InfluxDB vs Elasticsearch for time series and metrics data

When it comes to store time series data, a multitude of time series database (TSDB) are available. In this blog post, we will focus on Elasticsearch and InfluxDB. Which of these solutions best suits our needs?

boxing minion

Disclaimer: Each benchmark is different, time and performance measured here depend strongly on our dataset. It’s wise to benchmark with your own dataset to have a more accurate vision on how it behaves specifically. InfluxData has already done an excellent benchmark on their blog which has led to different time and performance.

The comparison between these solutions will be done in 3 steps:

  • Data ingest performance (in points/second);
  • On-disk storage requirements (in Bytes);
  • Mean query response time (in milliseconds).

Overview 🎬

At redirection.io, we handle each incoming HTTP request from all our client’s websites in order to redirect or not the user, according to a previously defined ruleset. Then, we log the request in Elasticsearch. This allows our clients to see the evolution of their web traffic, detect recurring HTTP errors and fix them by creating new rules. But logging each request for each project is expensive. Therefore, we have set a logs retention from 1 to 31 days, depending on the selected plan.

However, a one month retention isn’t enough to have beautiful graphs 😢. That’s why we have introduced statistics that “aggregate” the logs per hour, to keep track of them in the long run… and which are stored as time series. Oh wait, it’s today’s topic! 🎉📍

Dataset ✨

What kind ?

The idea was to be able to get a set of points indexed on time, within a date range.
We wanted to make such requests:

Get me the list of statistics per hour over the last 7 days for project n, aggregated by status code type and only for Chrome Mobile.

Let’s quickly look at the structure of a statistic. It contains at least:

  • time: timestamp (well, obvious 😉?);
  • value: stored value.

Plus, in our case, a set of indexed fields/tags for the search:

  • project: project uuid;
  • statusCode: HTTP status code;
  • statusCodeType: HTTP status code type (1xx, 2xx, 3xx, 4xx, 5xx);
  • userAgent: user agent;
  • userAgentType: user agent type (mobile, desktop, tool, and bot).

How many ?

Big projects on redirection.io log millions requests per hour. On average, once we aggregate these logs, we can receive per project every hour up to:

  • 100 different user agents;
  • 50 different status codes.

For a single project:

One hour: 100 × 50 = 5000 statistics.
One year: 5000 × 24h x 31d x 12m = 45 million statistics.

For 1,000 projects:

One hour: 100 × 50 × 1000 = 5 million statistics.
One year: 5000 × 24h x 31d x 12m x 1000 = 45 billion statistics.
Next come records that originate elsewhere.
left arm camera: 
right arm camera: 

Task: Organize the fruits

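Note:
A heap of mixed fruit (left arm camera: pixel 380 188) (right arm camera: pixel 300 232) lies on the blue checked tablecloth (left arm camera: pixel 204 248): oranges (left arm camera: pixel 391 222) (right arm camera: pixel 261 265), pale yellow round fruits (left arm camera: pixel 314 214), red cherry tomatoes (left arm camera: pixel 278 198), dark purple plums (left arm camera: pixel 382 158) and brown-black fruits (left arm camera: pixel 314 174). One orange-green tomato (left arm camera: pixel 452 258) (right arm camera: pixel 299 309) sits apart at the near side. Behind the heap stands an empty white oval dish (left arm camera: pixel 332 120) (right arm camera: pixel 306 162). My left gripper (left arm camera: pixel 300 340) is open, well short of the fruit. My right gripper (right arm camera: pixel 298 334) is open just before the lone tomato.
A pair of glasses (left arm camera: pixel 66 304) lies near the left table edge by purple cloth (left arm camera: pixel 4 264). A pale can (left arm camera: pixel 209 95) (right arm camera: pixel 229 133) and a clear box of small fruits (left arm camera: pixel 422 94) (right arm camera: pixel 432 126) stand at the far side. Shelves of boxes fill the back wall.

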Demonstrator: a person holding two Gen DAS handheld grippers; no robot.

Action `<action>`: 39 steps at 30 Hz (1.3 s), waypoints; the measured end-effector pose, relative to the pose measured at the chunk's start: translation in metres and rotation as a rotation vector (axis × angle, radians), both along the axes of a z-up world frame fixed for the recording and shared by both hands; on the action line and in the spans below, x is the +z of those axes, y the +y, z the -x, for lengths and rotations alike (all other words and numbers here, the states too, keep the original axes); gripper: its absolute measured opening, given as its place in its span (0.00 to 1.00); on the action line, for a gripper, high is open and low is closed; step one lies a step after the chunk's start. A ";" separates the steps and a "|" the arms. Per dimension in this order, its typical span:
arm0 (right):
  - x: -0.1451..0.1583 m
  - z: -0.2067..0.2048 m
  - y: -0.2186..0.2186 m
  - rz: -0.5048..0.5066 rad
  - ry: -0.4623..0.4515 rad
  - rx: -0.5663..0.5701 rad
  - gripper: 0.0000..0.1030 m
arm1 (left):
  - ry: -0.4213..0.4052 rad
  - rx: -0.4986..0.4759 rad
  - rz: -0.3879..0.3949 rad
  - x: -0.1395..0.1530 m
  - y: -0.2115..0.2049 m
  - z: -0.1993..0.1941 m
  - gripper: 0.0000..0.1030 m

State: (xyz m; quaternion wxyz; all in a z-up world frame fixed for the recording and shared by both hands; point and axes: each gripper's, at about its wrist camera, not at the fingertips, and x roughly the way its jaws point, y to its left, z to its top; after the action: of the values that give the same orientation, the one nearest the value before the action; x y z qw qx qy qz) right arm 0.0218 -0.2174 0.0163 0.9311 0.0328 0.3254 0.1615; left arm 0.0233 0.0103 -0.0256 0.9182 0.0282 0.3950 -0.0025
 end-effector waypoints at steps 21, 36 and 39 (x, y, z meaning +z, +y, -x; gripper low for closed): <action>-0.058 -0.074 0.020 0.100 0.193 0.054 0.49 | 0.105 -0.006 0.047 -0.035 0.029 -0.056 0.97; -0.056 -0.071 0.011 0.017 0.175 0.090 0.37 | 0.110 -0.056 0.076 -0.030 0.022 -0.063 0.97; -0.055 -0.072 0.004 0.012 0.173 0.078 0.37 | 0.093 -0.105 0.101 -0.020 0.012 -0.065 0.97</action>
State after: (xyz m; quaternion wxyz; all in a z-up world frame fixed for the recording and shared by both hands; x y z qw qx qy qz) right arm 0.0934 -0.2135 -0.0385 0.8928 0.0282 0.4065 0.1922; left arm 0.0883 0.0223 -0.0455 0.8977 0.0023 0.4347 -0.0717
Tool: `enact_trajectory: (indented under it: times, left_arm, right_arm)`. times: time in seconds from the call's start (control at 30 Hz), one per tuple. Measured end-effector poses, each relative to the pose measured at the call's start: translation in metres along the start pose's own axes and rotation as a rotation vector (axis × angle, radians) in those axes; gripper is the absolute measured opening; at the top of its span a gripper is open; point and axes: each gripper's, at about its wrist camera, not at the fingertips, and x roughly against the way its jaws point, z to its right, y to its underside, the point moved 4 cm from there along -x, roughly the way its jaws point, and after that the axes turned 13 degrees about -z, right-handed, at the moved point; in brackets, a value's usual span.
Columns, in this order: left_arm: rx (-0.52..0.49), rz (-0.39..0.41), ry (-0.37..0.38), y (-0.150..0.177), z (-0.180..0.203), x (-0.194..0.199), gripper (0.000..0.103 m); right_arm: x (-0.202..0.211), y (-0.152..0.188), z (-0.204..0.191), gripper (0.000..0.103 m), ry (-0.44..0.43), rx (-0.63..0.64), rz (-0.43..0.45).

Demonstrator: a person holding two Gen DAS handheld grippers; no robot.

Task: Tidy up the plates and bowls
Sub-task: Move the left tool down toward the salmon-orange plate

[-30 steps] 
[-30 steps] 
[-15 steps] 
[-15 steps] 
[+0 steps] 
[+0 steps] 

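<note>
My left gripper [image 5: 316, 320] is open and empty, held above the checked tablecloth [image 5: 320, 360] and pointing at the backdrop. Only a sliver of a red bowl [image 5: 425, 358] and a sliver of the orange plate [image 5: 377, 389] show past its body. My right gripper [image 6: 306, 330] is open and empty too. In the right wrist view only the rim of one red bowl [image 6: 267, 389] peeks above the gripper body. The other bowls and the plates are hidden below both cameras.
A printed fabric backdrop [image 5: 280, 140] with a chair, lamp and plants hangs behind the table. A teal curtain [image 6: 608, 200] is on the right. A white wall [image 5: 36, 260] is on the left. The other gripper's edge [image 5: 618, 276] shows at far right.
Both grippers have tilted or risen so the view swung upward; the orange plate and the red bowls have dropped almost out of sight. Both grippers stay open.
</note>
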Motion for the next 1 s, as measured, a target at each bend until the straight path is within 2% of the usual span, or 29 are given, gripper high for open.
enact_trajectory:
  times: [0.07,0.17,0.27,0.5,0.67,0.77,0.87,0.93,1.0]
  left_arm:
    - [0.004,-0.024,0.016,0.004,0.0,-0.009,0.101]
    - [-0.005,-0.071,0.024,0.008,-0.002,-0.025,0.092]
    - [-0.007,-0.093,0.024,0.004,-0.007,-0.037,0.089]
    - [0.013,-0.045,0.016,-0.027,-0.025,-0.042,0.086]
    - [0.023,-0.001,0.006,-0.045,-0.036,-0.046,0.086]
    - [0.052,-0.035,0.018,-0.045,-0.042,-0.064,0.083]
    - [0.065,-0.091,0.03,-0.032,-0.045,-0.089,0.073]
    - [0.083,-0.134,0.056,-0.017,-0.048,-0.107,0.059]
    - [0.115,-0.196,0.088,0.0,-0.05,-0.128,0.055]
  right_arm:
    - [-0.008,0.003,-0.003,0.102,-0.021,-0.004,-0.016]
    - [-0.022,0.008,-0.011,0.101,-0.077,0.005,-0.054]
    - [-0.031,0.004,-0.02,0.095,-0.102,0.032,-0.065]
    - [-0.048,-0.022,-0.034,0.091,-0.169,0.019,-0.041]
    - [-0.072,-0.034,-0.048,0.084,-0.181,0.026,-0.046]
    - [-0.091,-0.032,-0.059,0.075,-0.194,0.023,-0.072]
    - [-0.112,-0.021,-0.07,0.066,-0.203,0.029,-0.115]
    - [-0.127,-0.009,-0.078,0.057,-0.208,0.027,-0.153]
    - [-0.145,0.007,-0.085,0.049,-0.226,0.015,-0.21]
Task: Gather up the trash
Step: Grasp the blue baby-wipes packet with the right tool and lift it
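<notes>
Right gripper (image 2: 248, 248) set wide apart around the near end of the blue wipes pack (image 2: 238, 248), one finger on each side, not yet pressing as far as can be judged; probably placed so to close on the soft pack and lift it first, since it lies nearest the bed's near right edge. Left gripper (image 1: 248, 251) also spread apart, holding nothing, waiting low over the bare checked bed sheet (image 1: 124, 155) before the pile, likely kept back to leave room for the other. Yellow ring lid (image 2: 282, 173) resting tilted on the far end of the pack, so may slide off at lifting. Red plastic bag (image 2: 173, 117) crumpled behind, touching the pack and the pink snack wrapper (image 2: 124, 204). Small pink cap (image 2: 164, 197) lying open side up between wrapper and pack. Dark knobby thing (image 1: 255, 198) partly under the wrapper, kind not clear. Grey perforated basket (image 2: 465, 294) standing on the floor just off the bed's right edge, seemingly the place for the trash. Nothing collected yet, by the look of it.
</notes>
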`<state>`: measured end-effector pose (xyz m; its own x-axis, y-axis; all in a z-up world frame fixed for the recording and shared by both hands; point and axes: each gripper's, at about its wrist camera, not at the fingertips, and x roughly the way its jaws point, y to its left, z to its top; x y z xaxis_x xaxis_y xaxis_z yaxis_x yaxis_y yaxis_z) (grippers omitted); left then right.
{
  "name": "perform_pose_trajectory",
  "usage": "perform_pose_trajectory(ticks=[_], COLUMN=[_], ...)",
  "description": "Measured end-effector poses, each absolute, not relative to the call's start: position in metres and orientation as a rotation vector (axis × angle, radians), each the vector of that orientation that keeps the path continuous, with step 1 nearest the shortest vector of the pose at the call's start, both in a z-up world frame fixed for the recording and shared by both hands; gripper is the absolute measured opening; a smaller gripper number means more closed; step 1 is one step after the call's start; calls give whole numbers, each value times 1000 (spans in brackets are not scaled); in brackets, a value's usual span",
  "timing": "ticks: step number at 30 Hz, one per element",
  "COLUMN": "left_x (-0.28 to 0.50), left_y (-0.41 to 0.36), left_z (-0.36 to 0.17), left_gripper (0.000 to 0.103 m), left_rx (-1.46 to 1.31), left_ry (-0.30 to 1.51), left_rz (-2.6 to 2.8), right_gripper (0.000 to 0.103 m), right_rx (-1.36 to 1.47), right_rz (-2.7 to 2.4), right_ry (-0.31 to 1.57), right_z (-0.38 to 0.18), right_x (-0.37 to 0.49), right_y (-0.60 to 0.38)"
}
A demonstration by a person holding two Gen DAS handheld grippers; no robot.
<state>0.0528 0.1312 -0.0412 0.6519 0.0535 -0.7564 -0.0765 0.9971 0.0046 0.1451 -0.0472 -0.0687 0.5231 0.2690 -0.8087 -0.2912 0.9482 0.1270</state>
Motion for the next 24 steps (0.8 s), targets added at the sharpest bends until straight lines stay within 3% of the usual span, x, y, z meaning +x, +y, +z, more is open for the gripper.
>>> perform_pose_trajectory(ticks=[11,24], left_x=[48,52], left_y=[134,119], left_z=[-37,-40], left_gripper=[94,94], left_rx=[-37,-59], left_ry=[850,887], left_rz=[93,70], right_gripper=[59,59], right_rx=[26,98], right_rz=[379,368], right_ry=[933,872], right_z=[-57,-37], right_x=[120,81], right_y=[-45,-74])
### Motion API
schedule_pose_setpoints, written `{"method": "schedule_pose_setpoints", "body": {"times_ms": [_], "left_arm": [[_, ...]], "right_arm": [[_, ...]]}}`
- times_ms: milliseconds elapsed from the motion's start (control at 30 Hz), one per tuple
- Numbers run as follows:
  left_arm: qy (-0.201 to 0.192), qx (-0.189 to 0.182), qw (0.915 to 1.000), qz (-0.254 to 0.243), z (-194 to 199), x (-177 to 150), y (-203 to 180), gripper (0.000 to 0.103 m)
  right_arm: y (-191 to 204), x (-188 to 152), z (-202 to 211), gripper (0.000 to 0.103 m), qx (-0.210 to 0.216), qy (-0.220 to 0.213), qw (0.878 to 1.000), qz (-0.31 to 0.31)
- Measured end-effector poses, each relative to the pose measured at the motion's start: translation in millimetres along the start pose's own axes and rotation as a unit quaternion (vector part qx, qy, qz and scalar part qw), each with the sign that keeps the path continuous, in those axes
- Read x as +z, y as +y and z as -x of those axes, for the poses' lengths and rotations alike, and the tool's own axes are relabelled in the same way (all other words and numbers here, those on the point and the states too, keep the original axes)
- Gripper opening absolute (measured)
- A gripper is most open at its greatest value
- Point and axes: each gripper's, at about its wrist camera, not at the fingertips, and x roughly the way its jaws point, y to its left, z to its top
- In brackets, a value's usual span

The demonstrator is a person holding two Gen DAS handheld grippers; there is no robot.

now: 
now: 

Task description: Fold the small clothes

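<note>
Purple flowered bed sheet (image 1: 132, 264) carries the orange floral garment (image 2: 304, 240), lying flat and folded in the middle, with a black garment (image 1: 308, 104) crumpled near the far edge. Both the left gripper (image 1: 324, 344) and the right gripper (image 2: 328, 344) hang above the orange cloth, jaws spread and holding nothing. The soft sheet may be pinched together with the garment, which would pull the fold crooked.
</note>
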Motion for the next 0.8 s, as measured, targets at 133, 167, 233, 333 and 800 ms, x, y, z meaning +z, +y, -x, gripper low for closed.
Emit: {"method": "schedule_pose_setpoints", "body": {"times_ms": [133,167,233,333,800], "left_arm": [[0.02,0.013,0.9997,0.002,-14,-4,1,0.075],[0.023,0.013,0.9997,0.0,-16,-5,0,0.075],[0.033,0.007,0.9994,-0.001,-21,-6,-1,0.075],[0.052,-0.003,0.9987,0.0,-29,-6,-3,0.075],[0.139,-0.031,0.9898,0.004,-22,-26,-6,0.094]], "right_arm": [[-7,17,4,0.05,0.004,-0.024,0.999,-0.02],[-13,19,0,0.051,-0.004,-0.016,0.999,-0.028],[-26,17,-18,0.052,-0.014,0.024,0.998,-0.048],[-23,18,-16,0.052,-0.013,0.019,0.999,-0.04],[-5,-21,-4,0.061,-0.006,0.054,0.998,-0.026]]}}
For the sake of simplicity, we will benchmark a single project over one year so “only” 45 million entries.

Environment 👨🏻‍💻

The entire benchmark was performed under the following conditions:

  • Mac OS X (Mojave 10.14) – 16 GB RAM;
  • Docker (with Dinghy);
  • PHP 7.3;
  • InfluxDB 1.7.5 (Chronograf 1.7.10);
  • Elasticsearch 7.0.0 (Kibana 7.0.0).

InfluxDB

Dockerization 🐳

Let’s create appropriate network, volume and containers for this benchmark.
Chronograf will be accessible on: localhost:18888.

docker network create bench_influxdb && \
docker run -p 18086:8086 -v $PWD/influxdb:/var/lib/influxdb --name bench_influxdb -d -e INFLUXDB_DB=rio --net=bench_influxdb influxdb && \
docker run -p 18888:8888 --name bench_chronograf -d --net=bench_influxdb chronograf --influxdb-url=http://bench_influxdb:8086

Data ingest performance

Using influxdb-php, we add the equivalent of one year of statistics for a project. The insertion is done by batch of 25,000 points, optimal size found after several tests.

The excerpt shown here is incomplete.